▸ **Aim of the exercise**
The data beneath this task has to be reprinted character for character.
>>>
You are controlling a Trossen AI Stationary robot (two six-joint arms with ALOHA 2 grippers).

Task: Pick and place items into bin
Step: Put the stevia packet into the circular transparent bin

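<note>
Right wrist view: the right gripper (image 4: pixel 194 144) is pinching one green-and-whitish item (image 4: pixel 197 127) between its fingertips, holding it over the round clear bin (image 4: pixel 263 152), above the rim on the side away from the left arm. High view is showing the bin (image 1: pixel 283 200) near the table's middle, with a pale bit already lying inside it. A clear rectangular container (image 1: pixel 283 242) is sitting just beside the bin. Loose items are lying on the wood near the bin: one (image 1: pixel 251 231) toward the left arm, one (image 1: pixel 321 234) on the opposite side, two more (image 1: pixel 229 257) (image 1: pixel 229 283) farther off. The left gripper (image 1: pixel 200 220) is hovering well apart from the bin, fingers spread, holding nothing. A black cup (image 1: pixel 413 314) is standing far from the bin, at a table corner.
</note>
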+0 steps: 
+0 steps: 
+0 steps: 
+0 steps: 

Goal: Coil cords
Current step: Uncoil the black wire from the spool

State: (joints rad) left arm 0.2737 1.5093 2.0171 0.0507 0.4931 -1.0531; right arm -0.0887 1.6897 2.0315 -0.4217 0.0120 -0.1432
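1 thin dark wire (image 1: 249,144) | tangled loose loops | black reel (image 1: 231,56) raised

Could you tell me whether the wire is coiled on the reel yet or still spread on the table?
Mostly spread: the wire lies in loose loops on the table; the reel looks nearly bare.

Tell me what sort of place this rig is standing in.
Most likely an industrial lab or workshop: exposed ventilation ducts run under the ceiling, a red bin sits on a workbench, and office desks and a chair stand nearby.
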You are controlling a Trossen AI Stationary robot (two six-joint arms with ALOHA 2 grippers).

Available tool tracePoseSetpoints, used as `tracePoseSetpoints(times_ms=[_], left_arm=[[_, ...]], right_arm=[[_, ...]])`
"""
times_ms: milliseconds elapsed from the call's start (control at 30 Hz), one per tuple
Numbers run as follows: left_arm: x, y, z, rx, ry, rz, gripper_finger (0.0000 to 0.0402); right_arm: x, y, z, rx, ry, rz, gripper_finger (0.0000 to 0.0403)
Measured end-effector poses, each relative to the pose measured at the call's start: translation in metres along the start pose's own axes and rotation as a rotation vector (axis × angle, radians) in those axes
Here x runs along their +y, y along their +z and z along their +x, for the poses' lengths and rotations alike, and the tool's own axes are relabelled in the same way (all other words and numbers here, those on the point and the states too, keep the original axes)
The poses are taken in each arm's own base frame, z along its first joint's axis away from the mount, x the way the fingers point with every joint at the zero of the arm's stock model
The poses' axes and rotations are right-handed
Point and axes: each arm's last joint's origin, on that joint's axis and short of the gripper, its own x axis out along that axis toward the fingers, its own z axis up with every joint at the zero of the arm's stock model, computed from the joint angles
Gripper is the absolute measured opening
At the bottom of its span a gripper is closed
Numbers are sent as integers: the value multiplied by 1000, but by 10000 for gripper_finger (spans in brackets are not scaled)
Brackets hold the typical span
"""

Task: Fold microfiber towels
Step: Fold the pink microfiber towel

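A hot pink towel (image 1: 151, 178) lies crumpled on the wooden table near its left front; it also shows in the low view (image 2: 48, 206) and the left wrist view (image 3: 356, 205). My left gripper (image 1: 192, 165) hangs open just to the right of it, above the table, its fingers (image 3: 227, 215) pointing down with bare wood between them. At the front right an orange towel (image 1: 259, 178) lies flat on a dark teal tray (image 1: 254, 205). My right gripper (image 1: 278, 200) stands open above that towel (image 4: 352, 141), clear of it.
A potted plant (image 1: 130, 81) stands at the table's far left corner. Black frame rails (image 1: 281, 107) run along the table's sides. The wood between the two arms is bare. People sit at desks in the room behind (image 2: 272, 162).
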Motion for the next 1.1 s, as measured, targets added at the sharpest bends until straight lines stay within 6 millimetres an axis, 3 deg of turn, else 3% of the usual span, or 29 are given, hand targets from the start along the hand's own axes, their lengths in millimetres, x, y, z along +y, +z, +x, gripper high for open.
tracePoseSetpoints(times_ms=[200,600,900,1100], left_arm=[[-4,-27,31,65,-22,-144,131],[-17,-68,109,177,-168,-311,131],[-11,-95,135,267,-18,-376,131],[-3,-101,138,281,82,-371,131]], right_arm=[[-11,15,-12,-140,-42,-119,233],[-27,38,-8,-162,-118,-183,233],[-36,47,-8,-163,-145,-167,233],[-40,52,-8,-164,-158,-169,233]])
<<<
▸ **Output for this exercise**
You are controlling a Trossen AI Stationary robot (two six-joint arms with ALOHA 2 grippers).

Task: Pick and place items into bin
Step: Put the stevia packet into the circular transparent bin

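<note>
Right wrist view: the right gripper (image 4: pixel 194 144) is pinching one green-and-whitish item (image 4: pixel 197 127) between its fingertips, holding it over the round clear bin (image 4: pixel 263 152), above the rim on the side away from the left arm. High view is showing the bin (image 1: pixel 283 200) near the table's middle, with a pale bit already lying inside it. A clear rectangular container (image 1: pixel 283 242) is sitting just beside the bin. Loose items are lying on the wood near the bin: one (image 1: pixel 251 231) toward the left arm, one (image 1: pixel 321 234) on the opposite side, two more (image 1: pixel 229 257) (image 1: pixel 229 283) farther off. The left gripper (image 1: pixel 200 220) is hovering well apart from the bin, fingers spread, holding nothing. A black cup (image 1: pixel 413 314) is standing far from the bin, at a table corner.
</note>
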+0 steps: 
+0 steps: 
+0 steps: 
+0 steps: 

Goal: Coil cords
Current step: Uncoil the black wire from the spool

State: (joints rad) left arm 0.2737 1.5093 2.0171 0.0507 0.4931 -1.0531; right arm -0.0887 1.6897 2.0315 -0.4217 0.0120 -0.1432
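1 thin dark wire (image 1: 249,144) | tangled loose loops | black reel (image 1: 231,56) raised

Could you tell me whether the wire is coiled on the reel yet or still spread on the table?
Mostly spread: the wire lies in loose loops on the table; the reel looks nearly bare.

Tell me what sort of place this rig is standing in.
Most likely an industrial lab or workshop: exposed ventilation ducts run under the ceiling, a red bin sits on a workbench, and office desks and a chair stand nearby.
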You are controlling a Trossen AI Stationary robot (two six-joint arms with ALOHA 2 grippers).

Available tool tracePoseSetpoints, used as `tracePoseSetpoints(times_ms=[_], left_arm=[[_, ...]], right_arm=[[_, ...]])`
"""
times_ms: milliseconds elapsed from the call's start (control at 30 Hz), one per tuple
Numbers run as follows: left_arm: x, y, z, rx, ry, rz, gripper_finger (0.0000 to 0.0402); right_arm: x, y, z, rx, ry, rz, gripper_finger (0.0000 to 0.0403)
Measured end-effector poses, each relative to the pose measured at the call's start: translation in metres along the start pose's own axes and rotation as a rotation vector (axis × angle, radians) in those axes
Here x runs along their +y, y along their +z and z along their +x, for the poses' lengths and rotations alike, and the tool's own axes are relabelled in the same way (all other words and numbers here, those on the point and the states too, keep the original axes)
The poses are taken in each arm's own base frame, z along its first joint's axis away from the mount, x the way the fingers point with every joint at the zero of the arm's stock model
The poses' axes and rotations are right-handed
Point and axes: each arm's last joint's origin, on that joint's axis and short of the gripper, its own x axis out along that axis toward the fingers, its own z axis up with every joint at the zero of the arm's stock model, computed from the joint angles
Gripper is the absolute measured opening
At the bottom of its span a gripper is closed
Numbers are sent as integers: the value multiplied by 1000, but by 10000 for gripper_finger (spans in brackets are not scaled)
Brackets hold the typical span
"""

Task: Fold microfiber towels
Step: Fold the pink microfiber towel

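A hot pink towel (image 1: 151, 178) lies crumpled on the wooden table near its left front; it also shows in the low view (image 2: 48, 206) and the left wrist view (image 3: 356, 205). My left gripper (image 1: 192, 165) hangs open just to the right of it, above the table, its fingers (image 3: 227, 215) pointing down with bare wood between them. At the front right an orange towel (image 1: 259, 178) lies flat on a dark teal tray (image 1: 254, 205). My right gripper (image 1: 278, 200) stands open above that towel (image 4: 352, 141), clear of it.
A potted plant (image 1: 130, 81) stands at the table's far left corner. Black frame rails (image 1: 281, 107) run along the table's sides. The wood between the two arms is bare. People sit at desks in the room behind (image 2: 272, 162).
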Motion for the next 1.1 s, as measured, targets added at the sharpest bends until straight lines stay within 6 millimetres an axis, 3 deg of turn, else 3% of the usual span, or 29 are given, hand targets from the start along the hand's own axes, their lengths in millimetres, x, y, z along +y, +z, +x, gripper high for open.
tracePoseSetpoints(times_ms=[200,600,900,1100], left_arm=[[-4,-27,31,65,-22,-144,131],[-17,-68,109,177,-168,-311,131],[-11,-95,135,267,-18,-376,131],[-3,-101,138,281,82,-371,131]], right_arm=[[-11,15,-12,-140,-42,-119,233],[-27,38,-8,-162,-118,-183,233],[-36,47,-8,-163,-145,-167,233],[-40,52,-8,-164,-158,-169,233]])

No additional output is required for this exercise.